Americans want private companies to seize opportunities in space—but they want that to translate into better life on Earth. That’s the upshot of a new Space Entrepreneur 2017 Survey from Brodeur Partners’ Space Group.

According to the research:

  • Americans still see national security as the top space activity
  • At the same time, they support private sector activity in space
  • However, they want some degree of government regulation, especially privacy protection
  • They expect space development to directly benefit Earth
  • They think the U.S. is a leader, if not the leader, in space technology

“Americans still view space technology through the old lens of defense and national security,” said Jerry Johnson, a partner at global PR firm Brodeur Partners and author of the study, in a news release. “But we also found that there is support for commercial activity in space, even government funding for that activity, if those businesses are reasonably regulated and can demonstrate benefits on Earth.”

Private sector role

While historically space has been a government activity, Americans today actually prefer private over government investment in space-based activities.
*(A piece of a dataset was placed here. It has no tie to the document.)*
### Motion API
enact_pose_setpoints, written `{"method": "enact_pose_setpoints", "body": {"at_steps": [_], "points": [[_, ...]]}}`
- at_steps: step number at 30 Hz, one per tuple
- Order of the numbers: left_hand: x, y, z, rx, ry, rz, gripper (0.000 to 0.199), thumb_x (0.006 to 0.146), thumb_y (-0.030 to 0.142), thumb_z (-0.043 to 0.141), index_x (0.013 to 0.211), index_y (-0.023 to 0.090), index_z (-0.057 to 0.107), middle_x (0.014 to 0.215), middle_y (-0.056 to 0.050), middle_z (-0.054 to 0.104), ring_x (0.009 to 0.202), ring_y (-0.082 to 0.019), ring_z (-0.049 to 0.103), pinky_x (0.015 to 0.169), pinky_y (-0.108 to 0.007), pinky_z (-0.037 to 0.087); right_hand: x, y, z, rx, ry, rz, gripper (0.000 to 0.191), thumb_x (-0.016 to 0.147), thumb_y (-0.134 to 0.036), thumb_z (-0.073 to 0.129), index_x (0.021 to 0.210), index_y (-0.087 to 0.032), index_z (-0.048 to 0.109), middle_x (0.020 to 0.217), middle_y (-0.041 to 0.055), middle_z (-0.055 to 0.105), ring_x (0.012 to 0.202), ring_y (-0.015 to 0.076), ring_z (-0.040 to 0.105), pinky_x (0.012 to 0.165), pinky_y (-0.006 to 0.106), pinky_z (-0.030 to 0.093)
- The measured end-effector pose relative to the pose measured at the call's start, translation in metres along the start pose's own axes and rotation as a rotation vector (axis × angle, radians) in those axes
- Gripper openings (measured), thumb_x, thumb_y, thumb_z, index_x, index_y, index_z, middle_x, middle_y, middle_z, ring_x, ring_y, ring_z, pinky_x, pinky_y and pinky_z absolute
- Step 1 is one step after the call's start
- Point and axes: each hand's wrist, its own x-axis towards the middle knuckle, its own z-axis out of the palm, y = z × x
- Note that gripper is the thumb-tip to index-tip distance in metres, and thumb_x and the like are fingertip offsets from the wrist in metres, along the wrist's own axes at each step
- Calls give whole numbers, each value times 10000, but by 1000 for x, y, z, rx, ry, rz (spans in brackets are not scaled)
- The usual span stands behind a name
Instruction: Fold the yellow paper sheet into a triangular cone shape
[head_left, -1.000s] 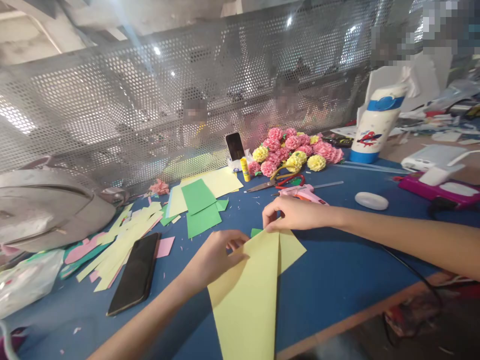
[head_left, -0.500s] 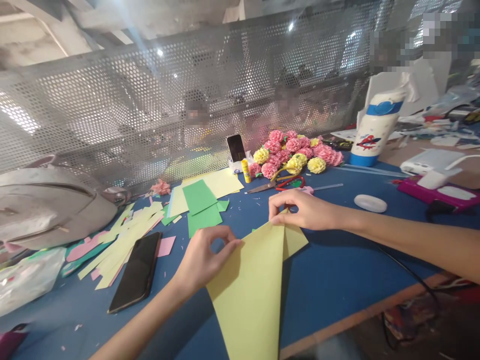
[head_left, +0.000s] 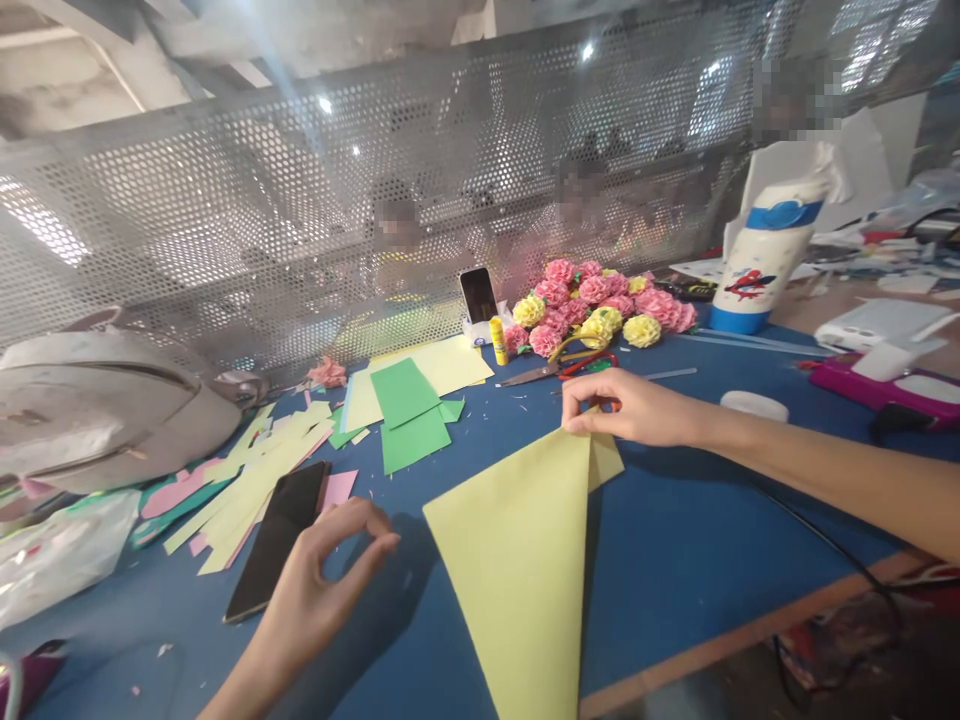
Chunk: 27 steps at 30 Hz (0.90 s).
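A folded sheet of yellow paper (head_left: 517, 540) lies on the table in front of me, its narrow part running down out of view. My right hand (head_left: 611, 405) pinches its top corner between thumb and fingers. Behind the fold, a smaller flap of the same paper sticks out to the right. My left hand (head_left: 341, 560) hovers left of the sheet, apart from it and empty, thumb and index finger curved with their tips close together. Beside that hand lies a black smartphone (head_left: 274, 540).
Yellow paper strips (head_left: 247, 490), green paper pieces (head_left: 412, 415) and a grey bag (head_left: 97, 410) are on the left. Pink and yellow paper flowers (head_left: 592, 305), scissors (head_left: 532, 375) and a glue stick (head_left: 498, 341) stand farther back. A bottle (head_left: 769, 255) is at right, before a perforated metal screen (head_left: 300, 220).
My left hand has let go of the yellow paper's left edge and moved left and down. My right hand still pinches the top corner, slightly farther right.
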Motion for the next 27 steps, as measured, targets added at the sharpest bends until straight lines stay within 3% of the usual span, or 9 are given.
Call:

According to the survey, a majority of Americans actually support government financial incentives for those private space companies.

What do Americans want from space entrepreneurship?

Earthly benefits

At the same time, nearly two-thirds (65 percent) of Americans believe that government investments should be in those space programs that have an immediate benefit to life on Earth.

The survey also found that space tourism needs to make the case that it will benefit the majority of the population: three-quarters (75 percent) of Americans agree that space travel will only benefit a few wealthy people.

Support is also tepid for government investment in deep space exploration: less than a majority (46 percent) of Americans support spending government money to send a mission to Mars.

What do Americans want from space entrepreneurship?

Privacy is paramount

Everyone expects the skies to soon be filled with small satellites capturing increasingly detailed data about activities on Earth. Americans are wary of the privacy implications—strong majorities believe there should be privacy limitations on satellite companies capturing this data (72 percent), and government should have a regulatory role regarding private companies engaged in space enterprises (61 percent).

What do Americans want from space entrepreneurship?

National security

Space-based systems operators promise to improve life on Earth in a variety of ways, including communications, climate, navigation and crop monitoring. None is more important to our respondents than defense, the clear priority among seven services mentioned. At the same time, the survey suggests that people may not realize the important role that space commerce plays in everyday activity like GPS and navigation systems.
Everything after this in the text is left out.